I sat in the traffic on the motorway. I yawned and felt my eyes fill with tears. I was late. All my good intentions from the night before had come to naught. After cuddling with Simon, his sweet nothings and manual dexterity wore down my resistance and he had his wicked way. Oh, I enjoyed it as well, so I shouldn’t complain too loudly, but it was nearly two before I got to sleep and I was a bit sore when I woke up and showered. I left him instructions to strip the bed and wash the bedding–however, he was still lying in them, half asleep, when I told him. I left him begrudging him every minute of his lie-in.

The traffic moved a little and I could see the problem, a truck which had thrown off half of one of its tyres, the police were in attendance. I waited my turn for another eight or nine minutes before I got past the obstruction and drove like a maniac to Hartpury House and my class.

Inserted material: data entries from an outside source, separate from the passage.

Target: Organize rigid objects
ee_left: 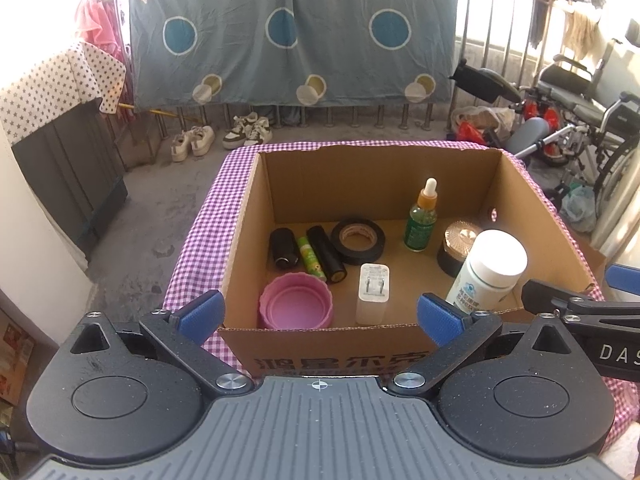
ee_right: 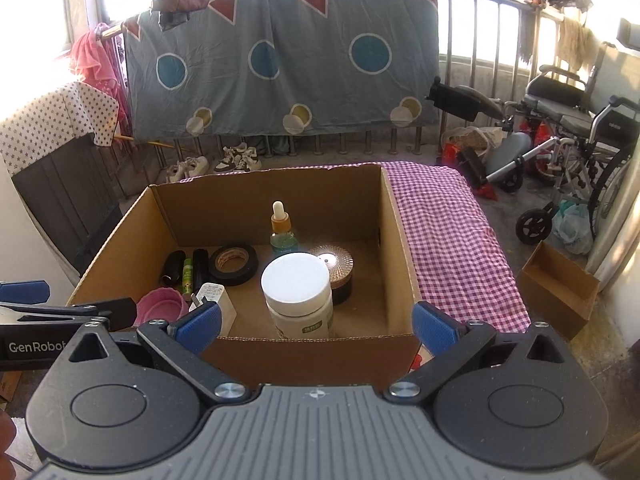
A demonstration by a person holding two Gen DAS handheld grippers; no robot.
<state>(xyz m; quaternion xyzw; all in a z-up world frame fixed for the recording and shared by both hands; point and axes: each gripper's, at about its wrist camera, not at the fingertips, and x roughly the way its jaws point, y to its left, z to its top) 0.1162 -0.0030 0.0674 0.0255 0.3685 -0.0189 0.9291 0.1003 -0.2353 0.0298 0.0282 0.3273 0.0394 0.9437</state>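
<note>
White letters "GenRobot" stand on the left hand-held gripper [ee_right: 36,346] seen from the right wrist, "DAS" on the right hand-held gripper [ee_left: 616,352] seen from the left wrist, and large Chinese characters, cut off, mark the cardboard box [ee_left: 340,360] front.

The cardboard box [ee_left: 240,248] sits on the surface [ee_right: 448,240]. Inside, seen from the left wrist, the tape roll [ee_left: 358,240] lies at centre. At 9 o'clock of it lie three tubes [ee_left: 306,254] side by side; at 3 o'clock stands the dropper bottle [ee_left: 420,220]. At 6 o'clock lies the charger [ee_left: 373,294], with the cup [ee_left: 296,300] at its 9 o'clock and the lidded jar [ee_left: 486,270] at its 3 o'clock.
</note>
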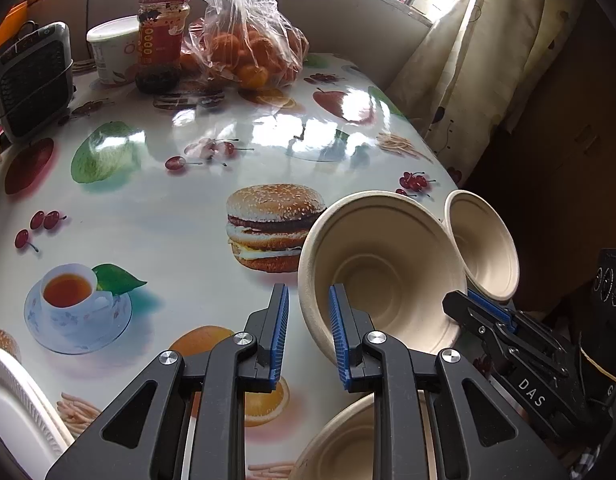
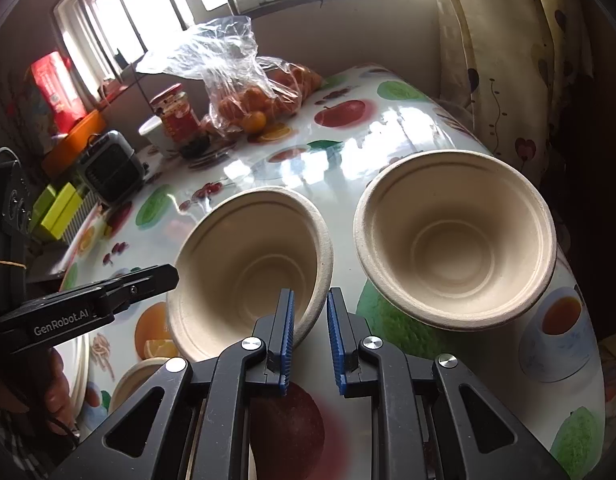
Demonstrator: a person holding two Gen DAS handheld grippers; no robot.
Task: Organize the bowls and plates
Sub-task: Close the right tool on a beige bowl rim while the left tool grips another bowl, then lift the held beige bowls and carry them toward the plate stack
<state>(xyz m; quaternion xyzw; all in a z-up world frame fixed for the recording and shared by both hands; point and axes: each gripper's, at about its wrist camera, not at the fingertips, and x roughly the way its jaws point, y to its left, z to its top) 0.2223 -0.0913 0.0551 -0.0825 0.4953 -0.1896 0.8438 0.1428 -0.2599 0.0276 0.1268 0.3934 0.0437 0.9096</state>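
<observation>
L gripper (image 1: 308,322) clamps the near rim of a tilted beige pulp bowl (image 1: 382,264); R gripper (image 2: 310,326) pinches the same bowl's rim opposite. 2nd pulp bowl (image 2: 456,244) sits just beside it, at the table (image 1: 155,208) edge. Farther back: sauce jar (image 1: 161,40), bag of oranges (image 1: 247,48).

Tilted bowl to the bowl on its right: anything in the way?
Nothing visible. Only tablecloth shows between the tilted bowl and the other bowl, which is empty. The right gripper is shut on the tilted bowl's near rim.
</observation>
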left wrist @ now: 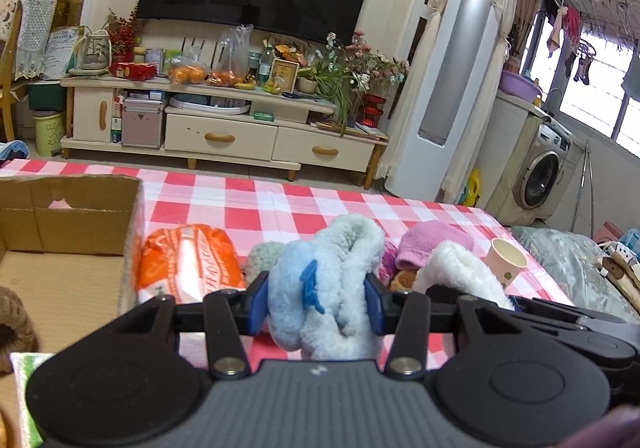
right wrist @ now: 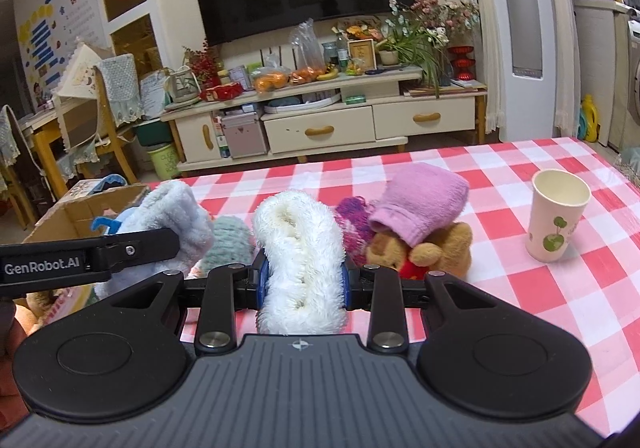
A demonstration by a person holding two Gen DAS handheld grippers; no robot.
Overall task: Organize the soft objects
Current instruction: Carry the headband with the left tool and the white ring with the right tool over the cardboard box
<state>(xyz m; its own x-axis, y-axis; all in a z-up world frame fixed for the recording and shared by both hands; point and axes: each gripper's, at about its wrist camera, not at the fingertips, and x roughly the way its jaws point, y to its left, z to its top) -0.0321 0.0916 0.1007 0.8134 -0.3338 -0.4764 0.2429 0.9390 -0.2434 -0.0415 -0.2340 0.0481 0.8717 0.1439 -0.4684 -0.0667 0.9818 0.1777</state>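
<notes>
My left gripper (left wrist: 316, 302) is shut on a light blue fluffy sock (left wrist: 320, 288) with a small blue plastic hook on it, held above the checked tablecloth. My right gripper (right wrist: 303, 282) is shut on a white fluffy sock (right wrist: 300, 260); that white sock (left wrist: 456, 272) also shows at the right in the left wrist view. On the cloth beyond lie a pink cloth (right wrist: 420, 199) draped over a brown teddy bear (right wrist: 436, 248), a purple knitted piece (right wrist: 354, 224) and a pale green knitted piece (right wrist: 228, 244). The blue sock (right wrist: 176, 215) and the left gripper's arm show at the left in the right wrist view.
An open cardboard box (left wrist: 60, 232) stands at the left with something brown and furry in its near corner. An orange packet (left wrist: 188, 268) lies beside it. A paper cup (right wrist: 558, 219) stands upright at the right. The red-and-white checked table (right wrist: 520, 288) ends towards a TV cabinet.
</notes>
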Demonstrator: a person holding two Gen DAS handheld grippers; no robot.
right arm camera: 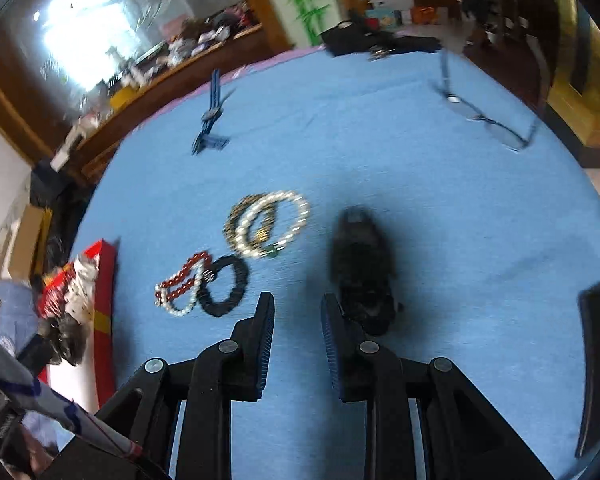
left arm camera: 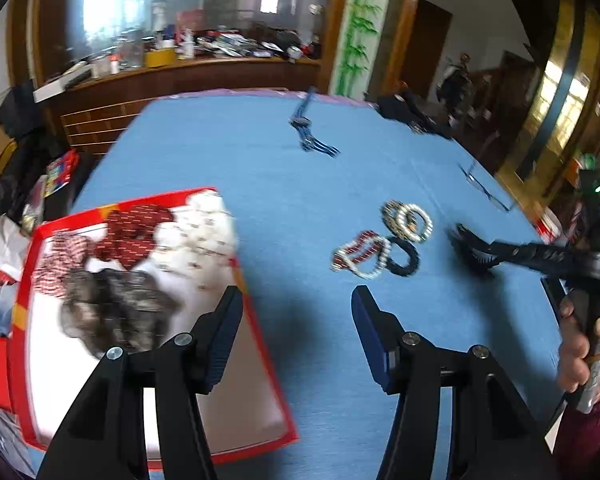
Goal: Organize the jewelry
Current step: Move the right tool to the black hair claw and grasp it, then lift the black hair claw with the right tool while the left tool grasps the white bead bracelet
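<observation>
1. The left gripper sits low in the left wrist view. Its jaws stand well apart with only blue tablecloth between them; nothing is gripped.
2. The right gripper fills the bottom centre of the right wrist view. Its jaws are narrowly parted with bare cloth in the gap, holding nothing.
3. In the left wrist view the right gripper comes in from the right edge, blurred, carried by a hand at the lower right.
4. The jewellery lies at mid-frame: a red bead bracelet, a white pearl bracelet, a brown patterned bracelet and a black fabric ring. They touch or overlap in a loose cluster.
5. A dark blurred patch lies just beyond the right gripper's right finger; I cannot tell what it is.
6. A red-rimmed box with patterned fabrics inside sits at the left, apart from the bracelets.
7. Eyeglasses lie at the upper right, and a blue watch at the upper left.
</observation>
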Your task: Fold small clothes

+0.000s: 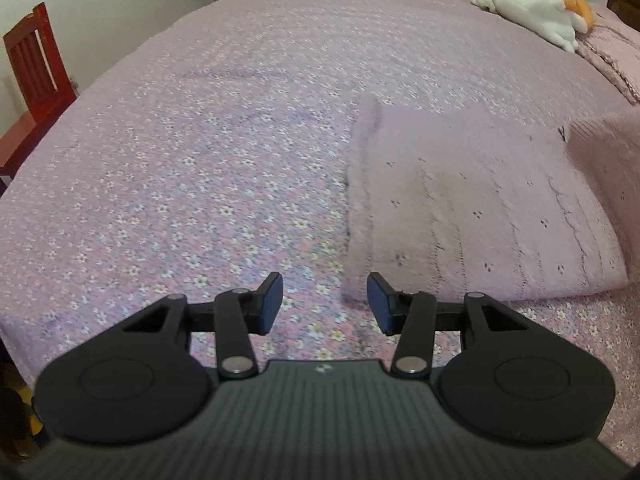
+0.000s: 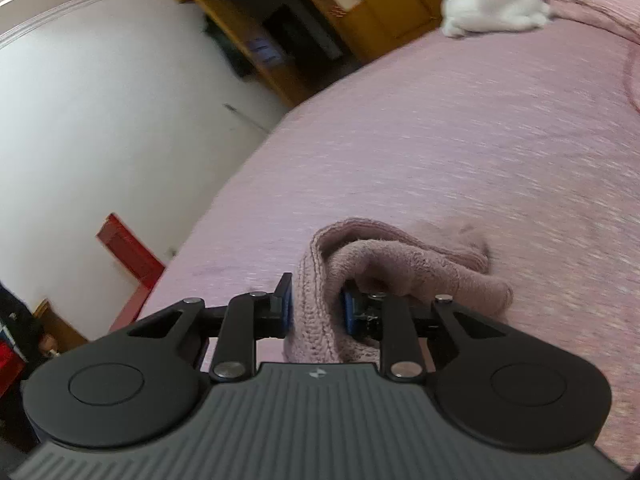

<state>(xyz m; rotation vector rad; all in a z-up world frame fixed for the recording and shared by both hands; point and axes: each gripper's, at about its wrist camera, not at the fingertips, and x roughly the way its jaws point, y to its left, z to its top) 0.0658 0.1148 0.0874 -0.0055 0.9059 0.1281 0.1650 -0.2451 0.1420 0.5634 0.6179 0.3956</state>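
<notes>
A small pink knitted sweater [image 1: 472,208] lies on the bed, partly folded, right of centre in the left wrist view. My left gripper [image 1: 325,304] hovers just off the sweater's near left corner, open, with nothing between its blue pads. In the right wrist view my right gripper [image 2: 317,310] is shut on a bunched fold of the same pink knit [image 2: 384,264], which is lifted and draped over the right finger. The right gripper itself does not show in the left wrist view; only raised knit at the right edge [image 1: 612,160] does.
The bed carries a pink flowered cover [image 1: 200,152]. A white and orange plush toy [image 1: 528,4] lies at the far right by the pillow. A red wooden chair [image 1: 36,80] stands left of the bed. Wooden shelving [image 2: 320,20] is beyond the bed's far edge.
</notes>
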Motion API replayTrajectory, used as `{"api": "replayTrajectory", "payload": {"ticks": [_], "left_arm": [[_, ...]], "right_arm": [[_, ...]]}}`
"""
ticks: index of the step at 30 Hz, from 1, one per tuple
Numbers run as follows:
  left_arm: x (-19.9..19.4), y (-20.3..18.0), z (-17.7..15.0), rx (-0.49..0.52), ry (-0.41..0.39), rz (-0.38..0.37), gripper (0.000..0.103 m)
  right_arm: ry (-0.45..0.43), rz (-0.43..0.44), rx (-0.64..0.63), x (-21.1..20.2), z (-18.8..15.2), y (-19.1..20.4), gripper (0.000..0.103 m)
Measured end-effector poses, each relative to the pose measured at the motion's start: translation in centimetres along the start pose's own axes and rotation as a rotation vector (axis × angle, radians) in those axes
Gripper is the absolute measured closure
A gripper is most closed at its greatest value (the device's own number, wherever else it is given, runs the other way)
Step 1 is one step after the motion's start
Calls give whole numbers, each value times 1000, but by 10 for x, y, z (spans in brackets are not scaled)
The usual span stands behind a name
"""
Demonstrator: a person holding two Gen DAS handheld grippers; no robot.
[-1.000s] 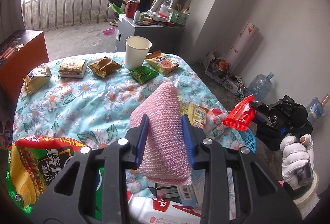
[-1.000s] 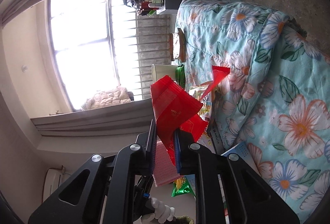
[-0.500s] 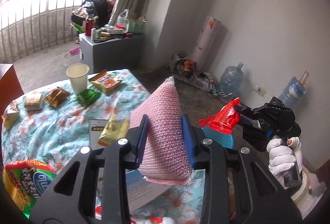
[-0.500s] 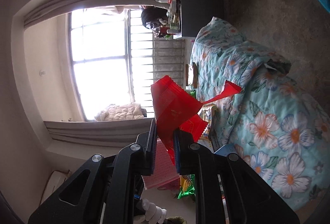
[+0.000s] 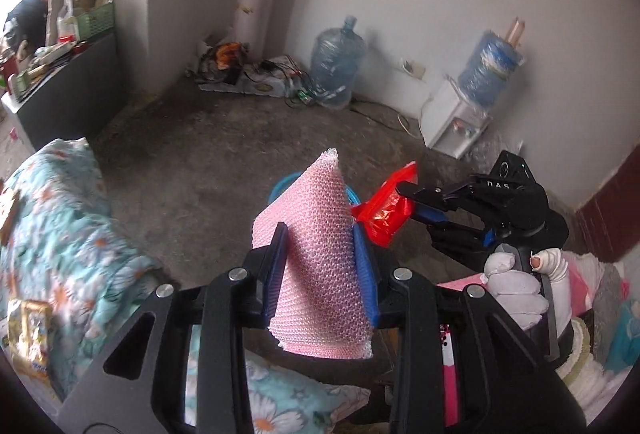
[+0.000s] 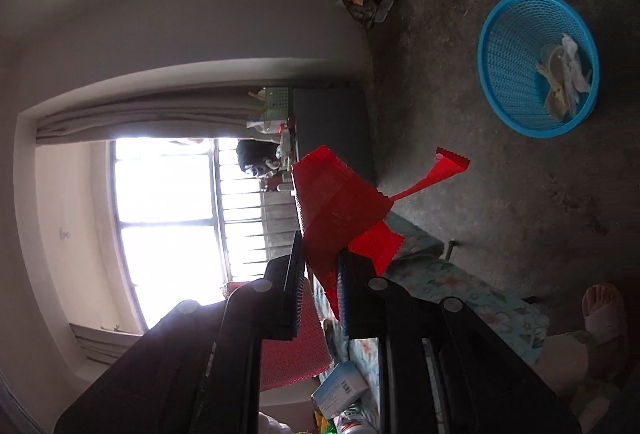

Despite the congestion, I was only five minutes late and they were all busy chatting. The class were mainly women, outnumbering the men by a factor of three. As I yawned, I wanted to curse all men as tricksters only after one
thing. If it had been a class of women only, I might have done that, but with some men in attendance, it wouldn’t be a good idea, or a good ideal, as they say in Brissle.

I apologised for showing my tonsils–yes, I still have them–and got on with the registration and the lesson. We did some more ecological systems, the rainforest and the ocean. Then it was lunch. It was quite interesting that two of the class had been to a tropical rainforest in Amazonia. Their descriptions, especially of the birds of paradise and their weird calls, made me want to pack up and head for South America after lunch.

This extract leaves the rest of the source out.